Besides doing it manually, can you think of a way to straighten out my uv?

Cheers,
Vitus

Check out an addon called “uv squares”. I haven’t used it myself but check out this video. Hope it helps.

uv squares

Thanks for the tip! I gave it a shot and here’s the result:

I’d say it’s much better than what bare-Blender came up with, but I’d say it’s not quite there. I think the issue is that this addon squares everything and as a result the intersections don’t map right.

One way I think this could be solved is by defining constraints to the uv and then let an algorithm figure out the rest. So in this example I would straighten out the furthest left and right colunm of faces, constrain those and then run an unwrap algorithm that squeezes everything in the remaining space. Does something like that exist?

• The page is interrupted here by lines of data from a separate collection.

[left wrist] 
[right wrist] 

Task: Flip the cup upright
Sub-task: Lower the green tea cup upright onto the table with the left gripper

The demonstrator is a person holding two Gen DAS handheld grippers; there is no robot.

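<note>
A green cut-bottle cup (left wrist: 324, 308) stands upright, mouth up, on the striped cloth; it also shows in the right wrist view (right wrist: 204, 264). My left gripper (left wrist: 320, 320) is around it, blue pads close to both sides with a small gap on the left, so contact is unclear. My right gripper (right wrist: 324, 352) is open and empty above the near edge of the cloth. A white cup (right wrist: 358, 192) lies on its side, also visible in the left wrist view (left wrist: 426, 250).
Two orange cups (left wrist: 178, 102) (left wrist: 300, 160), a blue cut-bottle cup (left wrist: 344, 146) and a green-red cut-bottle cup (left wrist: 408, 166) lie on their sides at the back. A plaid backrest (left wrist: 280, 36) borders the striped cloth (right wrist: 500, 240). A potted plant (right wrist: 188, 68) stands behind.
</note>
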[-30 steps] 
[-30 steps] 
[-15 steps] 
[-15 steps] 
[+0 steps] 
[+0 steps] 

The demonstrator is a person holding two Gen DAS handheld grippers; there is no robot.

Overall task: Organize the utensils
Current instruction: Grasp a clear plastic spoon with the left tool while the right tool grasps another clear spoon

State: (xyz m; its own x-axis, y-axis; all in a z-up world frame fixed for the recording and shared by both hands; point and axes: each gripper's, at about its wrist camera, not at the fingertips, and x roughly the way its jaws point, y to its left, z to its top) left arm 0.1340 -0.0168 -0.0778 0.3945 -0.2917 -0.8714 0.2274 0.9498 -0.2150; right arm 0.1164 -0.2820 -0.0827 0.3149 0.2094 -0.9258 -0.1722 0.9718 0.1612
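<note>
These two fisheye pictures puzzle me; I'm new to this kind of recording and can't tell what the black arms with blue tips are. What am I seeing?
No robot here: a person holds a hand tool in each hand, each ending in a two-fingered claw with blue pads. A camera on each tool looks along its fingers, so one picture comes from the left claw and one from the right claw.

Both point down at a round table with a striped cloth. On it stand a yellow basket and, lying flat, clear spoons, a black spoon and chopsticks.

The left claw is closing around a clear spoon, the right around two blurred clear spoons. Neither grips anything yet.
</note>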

What do you want to UV it for? I mean, if you have a certain material in mind, these parts usually do better with a procedural approach for the overall material, then you could use a smaller area, say like the flattened portion as a part that you could throw into a UV for things like labels/decals and such.

Same answer as in my other thread over here:

I’m working with an older platform that doesn’t support any fancy material.

Understood, This will be a pain to do for complex shapes, and unfortunately not look very good, map wise. So do they allow simple cubic projection mapping around the model? I mean that stuff was around before UVs, or is everything required to be UV mapped? I was looking around the prepar3d site, but couldn’t find the answers. Looking, found the texturing part…

In order to get the model into the flight simulator, you have to use an exporter. The exporter converts the model first into the x-format (old direct x file format for 3d models), and from there a script exports it into a native .mdl file. The mdl contains the geometry, animations and animation code segments and a list of material properties. The textures need to be provided separately as dds files.
In principle, you can get away without a uv map by giving parts of your model a uniform color, but it always looks crap in the sim. If you want things to look nice, you have to uv map and texture the part.

btw. the new node-based materials of Blender screwed up a lot for fsx/p3d and x-plane developers, because now none of the exporters work anymore and have to be re-written. It’s a tedious process, check out this if you’re interested:

The part that you are wanting to unwrap will not be easy, but you can unwarp, do the procedural thing I was talking about and then bake those textures onto the UV to limit distortion. This part is in an area of obstructions (?) like a cowl and rotor and prop I assume, and fantastic detail may not be needed here (though I know you want there to be…I get it) since there is a lot of other things to visually break up the part, as well as lighting and shadowing. How old is this engine? I haven’t heard talk of using psd files for textures in a long time.

I think I understand your suggested approach. But I don’t think I can go with that, I really like to unwrap everything :slight_smile:
The reason why I model all the engine accessories in the rear of the engine in the first place is so I can reveal them when the cowling comes off, so having a proper uv map even with those part is kind of essential. Besides, this won’t be the only part of the aircraft where I have this sort of issue anyway. So whatever I take from this, I’ll apply to other parts of the model as well.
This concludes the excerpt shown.